Democrat Joe Schember and Republican John Persinger will face off in the race for Mayor of Erie in the general election. For a republican in Erie the odds are long.

Each candidate won his party primary decisively. But in mayoral general elections, you have to go back more than 50 years to find a republican on the wall of mayors at city hall. That is because registered democrats outpace republicans nearly two and a half to one.

Charles Williamson is the so-called "last republican mayor." He won in 1961, with big help from the democrats after a  primary split when Mike Cannavino narrowly lost to incumbent Art Gardner.   Longtime print journalist Pat Cuneo, now Publications Director for the Jefferson Educational Society, just edited the new book, "Erie, Pennsylvania Mayors - 150 Years of Political History," written by Dr. William Garvey.  "Cannavino had lost by just 140 votes in the primary," Cuneo said. "They each had more than 10,000 votes and as a result, a lot of Cannavino's people went to work for Williamson in that general election."

Cuneo called the 1961 election the perfect storm, a democratic fracture that allowed a republican to overcome the registration edge that has only widened over the years.  He does not sense a split coming after this primary, but says both candidates have work to do, and soon. "Persinger needs to actually sow some kind of relationship very, very quickly with a lot of the democrats who lost yesterday (Tuesday) to have a reasonable chance," Cuneo said.  "And to have a really lightning, catch fire campaign behind him, so that's why it is so daunting," Cuneo added.

Cuneo also had advice for the man with the registration advantage.  "Joe Schember won decisively in a huge field, but he also now has to go try and attract support among the vanquished."

Erie Mayor Joe Sinnott spent plenty of time at the polls on Tuesday, but for the first time in a dozen years, he was on the sidelines. "It's a time of mixed feelings, obviously I've been doing this for a long time, there certainly are parts that I'm going to miss, but it's time to pass it on to new leadership," Sinnott said.

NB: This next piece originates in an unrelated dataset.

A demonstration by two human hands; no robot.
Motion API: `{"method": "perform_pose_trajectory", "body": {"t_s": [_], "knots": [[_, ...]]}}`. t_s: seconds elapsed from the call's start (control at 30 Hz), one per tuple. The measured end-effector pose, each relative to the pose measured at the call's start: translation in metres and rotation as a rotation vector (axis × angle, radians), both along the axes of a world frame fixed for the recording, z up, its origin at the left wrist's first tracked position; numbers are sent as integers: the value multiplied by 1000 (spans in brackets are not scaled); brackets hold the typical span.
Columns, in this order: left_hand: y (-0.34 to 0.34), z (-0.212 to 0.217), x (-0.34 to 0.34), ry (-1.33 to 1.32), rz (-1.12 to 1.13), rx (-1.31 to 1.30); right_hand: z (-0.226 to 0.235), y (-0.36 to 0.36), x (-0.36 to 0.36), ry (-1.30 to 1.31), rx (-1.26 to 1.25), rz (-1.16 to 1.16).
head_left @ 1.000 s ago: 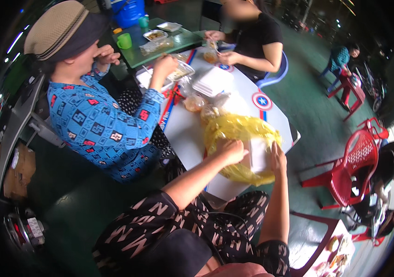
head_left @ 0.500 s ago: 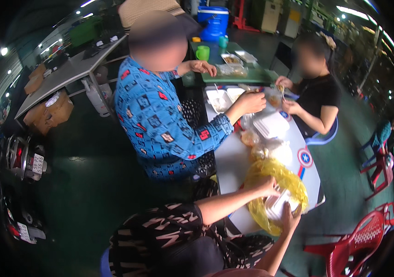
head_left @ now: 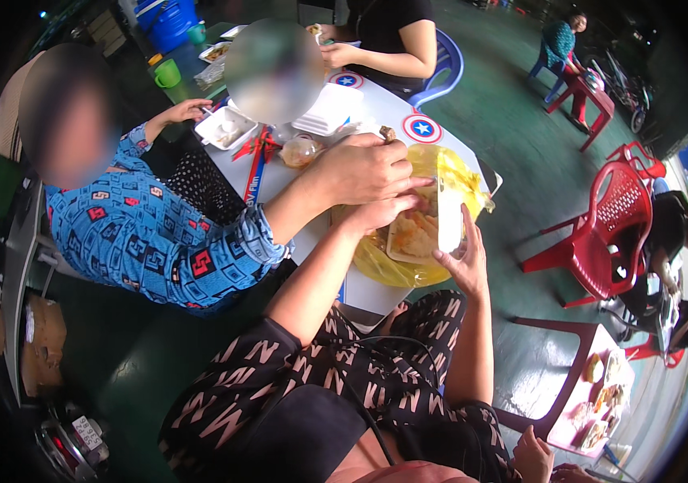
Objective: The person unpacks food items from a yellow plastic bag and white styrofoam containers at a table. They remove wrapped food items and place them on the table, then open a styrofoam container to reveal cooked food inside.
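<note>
A white foam food box lies open in a crumpled yellow plastic bag, its lid standing up on the right. Pale, orange-tinged food shows inside. My right hand grips the box's right side by the lid, thumb in front. At the far left edge of the box my left hand has its fingers closed on the rim, partly covered by a co-worker's hand. That hand reaches across above mine, pinching a small brown piece of food.
Beyond the bag stand a closed white foam box, a small clear bag and an open white tray. A patterned blue sleeve is close on my left. Red chairs and a low table with food are to the right.
My view has swung to the right and closer. The foam box has been opened and its lid raised. The co-worker's hand has come over my left hand with a food piece.
</note>
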State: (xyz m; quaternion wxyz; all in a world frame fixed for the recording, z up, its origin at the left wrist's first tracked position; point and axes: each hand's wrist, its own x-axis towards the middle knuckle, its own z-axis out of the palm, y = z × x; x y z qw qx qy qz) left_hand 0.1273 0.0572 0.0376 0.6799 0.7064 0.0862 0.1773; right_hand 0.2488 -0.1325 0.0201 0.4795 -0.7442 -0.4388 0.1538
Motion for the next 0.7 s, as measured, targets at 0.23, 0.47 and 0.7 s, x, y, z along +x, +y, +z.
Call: {"method": "perform_pose_trajectory", "body": {"t_s": [0.23, 0.47, 0.7], "knots": [[28, 46, -35, -106, 53, 1929, -6, 7, 4, -89, 49, -42], [0, 103, -21, -178, -355, 2311, -9, -6, 1, -62, 68, -98], [13, 31, -15, -297, 973, 3827, -24, -5, 3, -23, 98, -102]]}}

As to the low turnout in the primary and what it bodes for the fall, Sinnott had this to say.  "I think all elections are important in Erie's future, especially when we elect the top leadership, but the way it was portrayed, that this was times of crisis and things, it is not times of crisis, we're doing fine and I think people know that and I think that's why you saw the low turnout," Sinnott said.  He made no prediction for fall, but commended the candidates for running a civil campaign and said his office is focused on preparing for the transition to the next mayor.